## DIRECTIONS FOR THIS TASK
Whenever a line in the material below contains "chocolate", copy that line.

## RECORDS TO USE
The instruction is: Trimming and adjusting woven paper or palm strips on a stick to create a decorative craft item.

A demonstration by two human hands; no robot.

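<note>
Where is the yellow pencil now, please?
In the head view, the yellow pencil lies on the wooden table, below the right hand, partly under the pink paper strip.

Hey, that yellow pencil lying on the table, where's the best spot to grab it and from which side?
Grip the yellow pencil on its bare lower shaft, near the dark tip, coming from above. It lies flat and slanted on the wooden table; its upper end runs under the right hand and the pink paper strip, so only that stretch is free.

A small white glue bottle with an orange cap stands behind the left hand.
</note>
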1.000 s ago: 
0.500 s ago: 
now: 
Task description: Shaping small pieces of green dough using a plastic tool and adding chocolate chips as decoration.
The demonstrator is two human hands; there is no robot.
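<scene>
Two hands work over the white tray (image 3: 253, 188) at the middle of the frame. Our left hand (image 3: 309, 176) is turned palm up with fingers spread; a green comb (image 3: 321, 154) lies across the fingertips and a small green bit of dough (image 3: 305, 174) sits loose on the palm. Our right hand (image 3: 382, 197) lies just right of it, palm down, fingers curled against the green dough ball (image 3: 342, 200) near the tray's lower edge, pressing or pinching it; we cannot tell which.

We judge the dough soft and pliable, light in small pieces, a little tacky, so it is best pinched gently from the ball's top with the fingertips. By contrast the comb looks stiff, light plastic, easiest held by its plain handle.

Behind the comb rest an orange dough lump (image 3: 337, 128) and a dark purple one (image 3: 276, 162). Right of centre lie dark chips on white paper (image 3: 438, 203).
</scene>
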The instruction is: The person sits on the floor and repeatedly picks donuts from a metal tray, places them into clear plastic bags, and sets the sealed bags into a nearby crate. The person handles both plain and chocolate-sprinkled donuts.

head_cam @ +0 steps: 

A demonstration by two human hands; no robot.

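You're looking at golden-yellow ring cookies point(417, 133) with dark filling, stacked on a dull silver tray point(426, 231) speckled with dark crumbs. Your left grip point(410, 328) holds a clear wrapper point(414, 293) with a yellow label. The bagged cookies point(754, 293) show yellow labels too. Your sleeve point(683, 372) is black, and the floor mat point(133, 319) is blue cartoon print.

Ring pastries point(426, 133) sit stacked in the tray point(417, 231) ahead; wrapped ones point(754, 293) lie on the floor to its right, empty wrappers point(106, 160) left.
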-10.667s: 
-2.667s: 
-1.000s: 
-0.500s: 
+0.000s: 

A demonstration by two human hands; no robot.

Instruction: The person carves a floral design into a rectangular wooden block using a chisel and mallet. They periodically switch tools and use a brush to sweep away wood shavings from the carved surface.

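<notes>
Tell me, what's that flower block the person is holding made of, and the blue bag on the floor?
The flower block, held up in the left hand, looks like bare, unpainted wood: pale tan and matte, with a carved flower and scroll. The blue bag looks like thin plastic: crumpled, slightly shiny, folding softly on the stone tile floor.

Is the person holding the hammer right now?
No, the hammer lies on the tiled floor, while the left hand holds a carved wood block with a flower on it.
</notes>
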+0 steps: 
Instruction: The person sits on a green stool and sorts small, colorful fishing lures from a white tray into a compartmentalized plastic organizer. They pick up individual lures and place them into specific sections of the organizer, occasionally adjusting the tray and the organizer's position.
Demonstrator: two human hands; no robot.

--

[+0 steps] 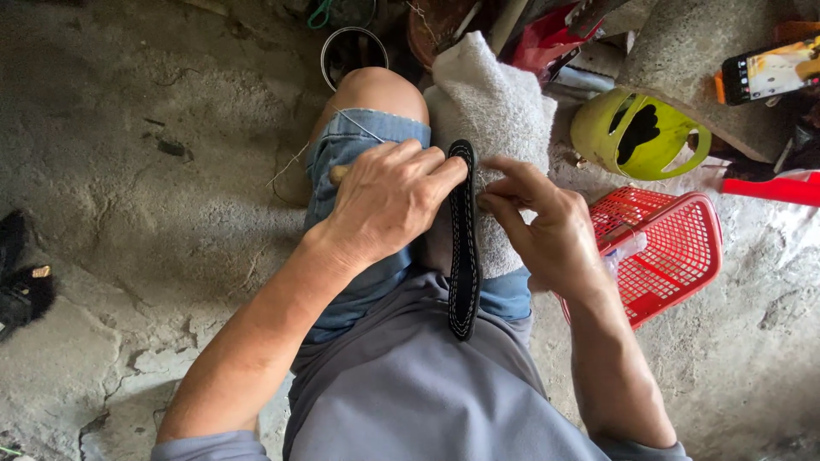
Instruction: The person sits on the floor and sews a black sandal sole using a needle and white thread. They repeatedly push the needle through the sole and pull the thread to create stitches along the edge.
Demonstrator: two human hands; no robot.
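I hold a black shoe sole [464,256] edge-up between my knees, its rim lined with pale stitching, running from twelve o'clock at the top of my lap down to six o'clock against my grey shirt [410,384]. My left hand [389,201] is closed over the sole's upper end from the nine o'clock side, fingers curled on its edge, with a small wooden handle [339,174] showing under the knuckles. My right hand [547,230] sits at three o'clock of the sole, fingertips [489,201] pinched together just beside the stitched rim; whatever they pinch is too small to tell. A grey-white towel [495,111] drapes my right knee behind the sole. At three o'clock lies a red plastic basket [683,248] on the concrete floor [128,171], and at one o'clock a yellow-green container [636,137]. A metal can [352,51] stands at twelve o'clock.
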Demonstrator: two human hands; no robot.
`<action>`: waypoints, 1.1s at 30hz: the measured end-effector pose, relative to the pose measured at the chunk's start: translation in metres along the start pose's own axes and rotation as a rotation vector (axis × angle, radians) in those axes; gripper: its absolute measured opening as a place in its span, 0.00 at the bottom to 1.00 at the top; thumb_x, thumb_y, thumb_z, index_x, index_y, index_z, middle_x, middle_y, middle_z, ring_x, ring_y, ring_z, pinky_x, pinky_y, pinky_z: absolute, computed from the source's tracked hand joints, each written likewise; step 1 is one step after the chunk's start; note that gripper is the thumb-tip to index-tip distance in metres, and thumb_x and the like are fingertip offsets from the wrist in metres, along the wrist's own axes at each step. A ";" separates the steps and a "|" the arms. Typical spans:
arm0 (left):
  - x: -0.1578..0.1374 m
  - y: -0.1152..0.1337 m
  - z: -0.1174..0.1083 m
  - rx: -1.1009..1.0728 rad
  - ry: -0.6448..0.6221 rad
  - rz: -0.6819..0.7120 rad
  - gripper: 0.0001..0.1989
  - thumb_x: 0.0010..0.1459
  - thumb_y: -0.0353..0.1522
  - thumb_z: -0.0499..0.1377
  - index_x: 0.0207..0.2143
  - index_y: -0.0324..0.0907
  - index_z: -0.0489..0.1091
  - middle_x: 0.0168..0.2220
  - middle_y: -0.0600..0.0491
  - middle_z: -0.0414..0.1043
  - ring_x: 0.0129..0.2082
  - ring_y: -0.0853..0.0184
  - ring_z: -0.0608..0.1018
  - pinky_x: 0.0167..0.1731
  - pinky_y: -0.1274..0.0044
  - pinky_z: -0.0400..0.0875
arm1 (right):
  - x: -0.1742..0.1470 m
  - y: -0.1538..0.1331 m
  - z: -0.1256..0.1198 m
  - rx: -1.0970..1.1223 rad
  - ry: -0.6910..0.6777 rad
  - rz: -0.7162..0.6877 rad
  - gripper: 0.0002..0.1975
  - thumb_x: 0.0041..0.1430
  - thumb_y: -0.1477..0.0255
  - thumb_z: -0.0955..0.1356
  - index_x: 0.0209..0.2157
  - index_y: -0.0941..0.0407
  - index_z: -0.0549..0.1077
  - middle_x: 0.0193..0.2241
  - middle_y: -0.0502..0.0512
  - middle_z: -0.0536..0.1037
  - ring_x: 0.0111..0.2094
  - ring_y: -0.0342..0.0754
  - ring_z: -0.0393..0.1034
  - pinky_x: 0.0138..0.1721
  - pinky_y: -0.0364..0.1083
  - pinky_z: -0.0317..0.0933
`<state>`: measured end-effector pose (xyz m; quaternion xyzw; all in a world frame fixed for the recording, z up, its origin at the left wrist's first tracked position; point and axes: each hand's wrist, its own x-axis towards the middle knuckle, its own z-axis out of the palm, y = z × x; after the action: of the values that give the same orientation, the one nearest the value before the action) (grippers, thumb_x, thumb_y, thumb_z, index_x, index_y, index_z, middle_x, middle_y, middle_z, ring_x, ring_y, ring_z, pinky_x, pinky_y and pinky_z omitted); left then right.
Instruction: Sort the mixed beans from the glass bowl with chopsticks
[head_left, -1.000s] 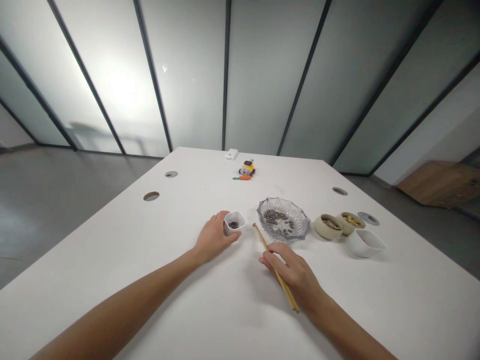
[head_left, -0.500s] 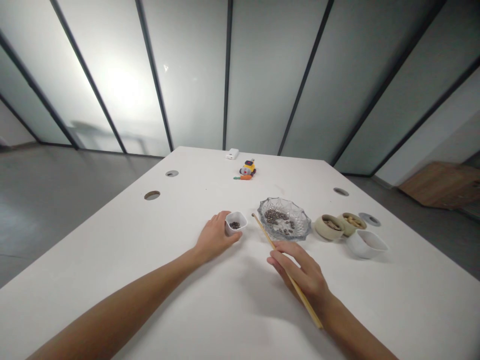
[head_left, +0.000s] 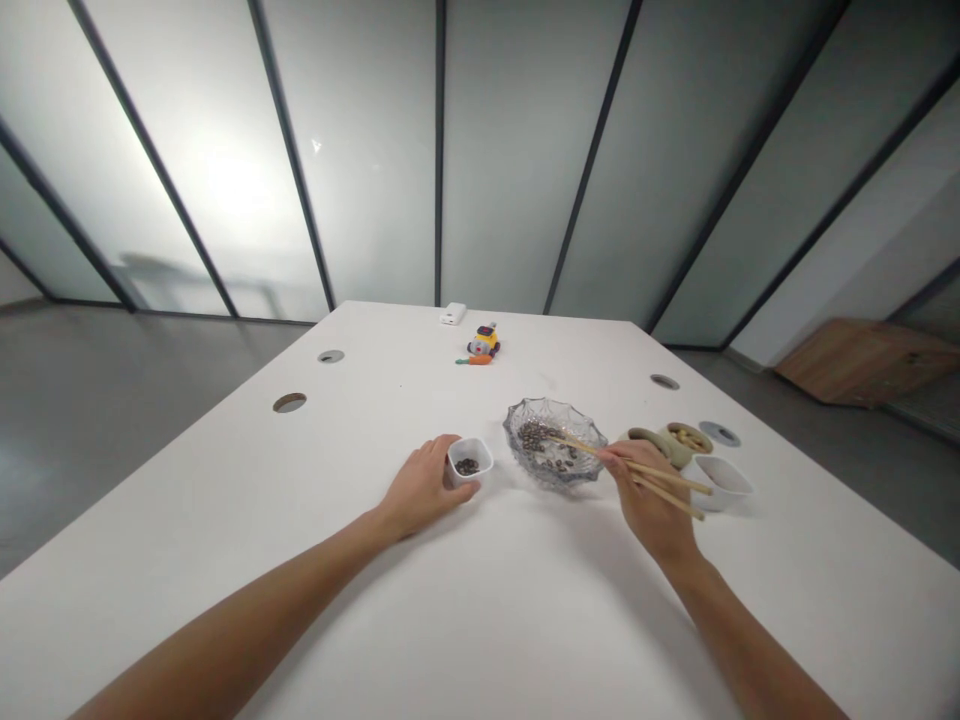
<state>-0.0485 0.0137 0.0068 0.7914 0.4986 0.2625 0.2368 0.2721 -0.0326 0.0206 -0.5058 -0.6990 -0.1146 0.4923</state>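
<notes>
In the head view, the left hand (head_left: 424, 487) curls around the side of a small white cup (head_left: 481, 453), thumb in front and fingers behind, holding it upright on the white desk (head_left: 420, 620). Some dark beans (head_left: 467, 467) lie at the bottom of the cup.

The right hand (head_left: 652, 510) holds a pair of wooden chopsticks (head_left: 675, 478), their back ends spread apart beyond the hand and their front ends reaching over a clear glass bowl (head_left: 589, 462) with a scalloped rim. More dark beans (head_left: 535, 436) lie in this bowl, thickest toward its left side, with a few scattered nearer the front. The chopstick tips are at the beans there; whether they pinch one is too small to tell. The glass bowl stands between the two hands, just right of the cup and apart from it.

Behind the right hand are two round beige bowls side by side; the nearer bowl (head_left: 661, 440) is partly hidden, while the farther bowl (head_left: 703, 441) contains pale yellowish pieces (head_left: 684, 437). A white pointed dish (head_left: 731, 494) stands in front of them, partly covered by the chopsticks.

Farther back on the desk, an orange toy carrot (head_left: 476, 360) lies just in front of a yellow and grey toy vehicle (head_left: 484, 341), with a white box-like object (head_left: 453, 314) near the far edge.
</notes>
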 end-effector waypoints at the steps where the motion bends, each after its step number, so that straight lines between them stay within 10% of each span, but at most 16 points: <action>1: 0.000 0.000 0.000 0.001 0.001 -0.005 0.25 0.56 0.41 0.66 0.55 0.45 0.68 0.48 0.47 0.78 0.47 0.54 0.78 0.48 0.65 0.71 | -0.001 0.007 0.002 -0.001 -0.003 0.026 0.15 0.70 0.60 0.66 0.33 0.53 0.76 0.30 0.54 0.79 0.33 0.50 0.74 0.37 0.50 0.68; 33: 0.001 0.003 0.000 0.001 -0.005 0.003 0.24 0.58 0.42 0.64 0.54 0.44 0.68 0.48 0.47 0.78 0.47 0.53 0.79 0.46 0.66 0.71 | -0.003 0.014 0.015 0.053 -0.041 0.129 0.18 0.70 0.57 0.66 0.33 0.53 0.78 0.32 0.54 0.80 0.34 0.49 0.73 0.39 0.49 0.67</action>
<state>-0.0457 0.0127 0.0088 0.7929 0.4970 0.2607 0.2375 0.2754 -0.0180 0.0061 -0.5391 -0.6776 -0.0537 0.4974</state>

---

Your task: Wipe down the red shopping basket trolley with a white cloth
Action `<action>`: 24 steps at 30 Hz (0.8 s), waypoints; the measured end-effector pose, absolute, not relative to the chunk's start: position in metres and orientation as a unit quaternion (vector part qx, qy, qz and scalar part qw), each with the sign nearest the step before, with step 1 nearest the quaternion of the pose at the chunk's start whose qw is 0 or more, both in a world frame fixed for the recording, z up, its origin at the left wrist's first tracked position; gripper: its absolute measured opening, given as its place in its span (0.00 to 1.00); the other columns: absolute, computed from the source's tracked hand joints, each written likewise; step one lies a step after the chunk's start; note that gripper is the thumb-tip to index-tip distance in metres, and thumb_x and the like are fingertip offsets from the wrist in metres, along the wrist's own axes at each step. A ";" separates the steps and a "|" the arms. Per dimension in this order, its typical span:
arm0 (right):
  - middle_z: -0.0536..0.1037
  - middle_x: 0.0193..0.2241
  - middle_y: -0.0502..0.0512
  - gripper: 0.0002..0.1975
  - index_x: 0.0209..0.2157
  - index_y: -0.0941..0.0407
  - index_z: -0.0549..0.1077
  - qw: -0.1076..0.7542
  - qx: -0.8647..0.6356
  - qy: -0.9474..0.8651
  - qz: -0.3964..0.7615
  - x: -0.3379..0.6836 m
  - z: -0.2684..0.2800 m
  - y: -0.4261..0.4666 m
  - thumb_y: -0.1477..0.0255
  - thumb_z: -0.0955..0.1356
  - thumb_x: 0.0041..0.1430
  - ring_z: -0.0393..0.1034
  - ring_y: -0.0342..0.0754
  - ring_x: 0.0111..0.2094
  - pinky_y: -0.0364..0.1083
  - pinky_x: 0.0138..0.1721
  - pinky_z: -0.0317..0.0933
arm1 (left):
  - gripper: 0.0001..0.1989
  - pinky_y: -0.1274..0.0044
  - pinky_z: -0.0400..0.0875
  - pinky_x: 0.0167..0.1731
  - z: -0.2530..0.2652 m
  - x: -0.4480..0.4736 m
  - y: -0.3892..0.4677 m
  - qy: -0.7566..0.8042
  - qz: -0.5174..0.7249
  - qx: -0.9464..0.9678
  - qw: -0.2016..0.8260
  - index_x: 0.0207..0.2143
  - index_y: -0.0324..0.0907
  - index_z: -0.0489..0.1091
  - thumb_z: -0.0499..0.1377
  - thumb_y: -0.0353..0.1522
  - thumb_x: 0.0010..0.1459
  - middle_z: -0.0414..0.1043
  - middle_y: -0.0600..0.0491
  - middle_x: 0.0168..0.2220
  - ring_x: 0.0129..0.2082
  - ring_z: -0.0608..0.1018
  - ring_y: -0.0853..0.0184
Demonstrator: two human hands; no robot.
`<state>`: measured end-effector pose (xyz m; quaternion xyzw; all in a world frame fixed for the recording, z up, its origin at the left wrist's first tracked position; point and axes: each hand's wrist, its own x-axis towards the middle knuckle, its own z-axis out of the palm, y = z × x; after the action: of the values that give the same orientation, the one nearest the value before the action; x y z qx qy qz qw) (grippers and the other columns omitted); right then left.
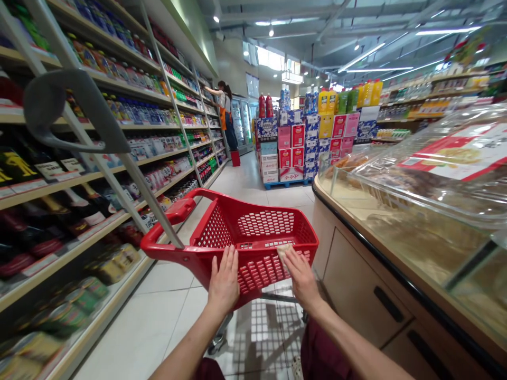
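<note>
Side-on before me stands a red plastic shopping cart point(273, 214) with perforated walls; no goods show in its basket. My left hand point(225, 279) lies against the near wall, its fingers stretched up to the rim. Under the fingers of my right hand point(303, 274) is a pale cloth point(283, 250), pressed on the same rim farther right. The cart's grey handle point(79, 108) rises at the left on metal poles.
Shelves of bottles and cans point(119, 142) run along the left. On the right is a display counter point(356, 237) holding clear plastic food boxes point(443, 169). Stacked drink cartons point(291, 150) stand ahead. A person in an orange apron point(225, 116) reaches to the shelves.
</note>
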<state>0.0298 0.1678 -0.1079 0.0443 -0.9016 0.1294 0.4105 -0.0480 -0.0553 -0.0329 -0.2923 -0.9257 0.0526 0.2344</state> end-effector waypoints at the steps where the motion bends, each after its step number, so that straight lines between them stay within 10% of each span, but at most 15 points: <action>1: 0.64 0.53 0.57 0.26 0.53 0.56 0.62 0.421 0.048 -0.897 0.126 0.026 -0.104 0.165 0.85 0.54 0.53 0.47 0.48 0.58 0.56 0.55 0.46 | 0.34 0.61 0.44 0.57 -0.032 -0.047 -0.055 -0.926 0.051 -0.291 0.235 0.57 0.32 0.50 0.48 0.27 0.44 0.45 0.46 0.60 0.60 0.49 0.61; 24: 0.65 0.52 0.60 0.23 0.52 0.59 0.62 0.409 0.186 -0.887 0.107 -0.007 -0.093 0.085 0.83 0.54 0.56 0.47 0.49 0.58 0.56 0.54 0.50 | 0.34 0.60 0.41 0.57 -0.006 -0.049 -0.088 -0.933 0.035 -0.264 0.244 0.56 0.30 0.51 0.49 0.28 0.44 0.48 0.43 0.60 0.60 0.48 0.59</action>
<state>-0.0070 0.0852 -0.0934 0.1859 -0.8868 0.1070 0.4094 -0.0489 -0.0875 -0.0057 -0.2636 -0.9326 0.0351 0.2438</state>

## WRITTEN ANSWER
Task description: Shaping small pieces of green dough using a plastic tool and adding chocolate chips as decoration.
The instruction is: The person sits on the floor and repeatedly picks donuts from a metal tray, places them into clear plastic bags, and sets the sealed bags into a nearby crate. The person handles both plain and chocolate-sprinkled donuts.

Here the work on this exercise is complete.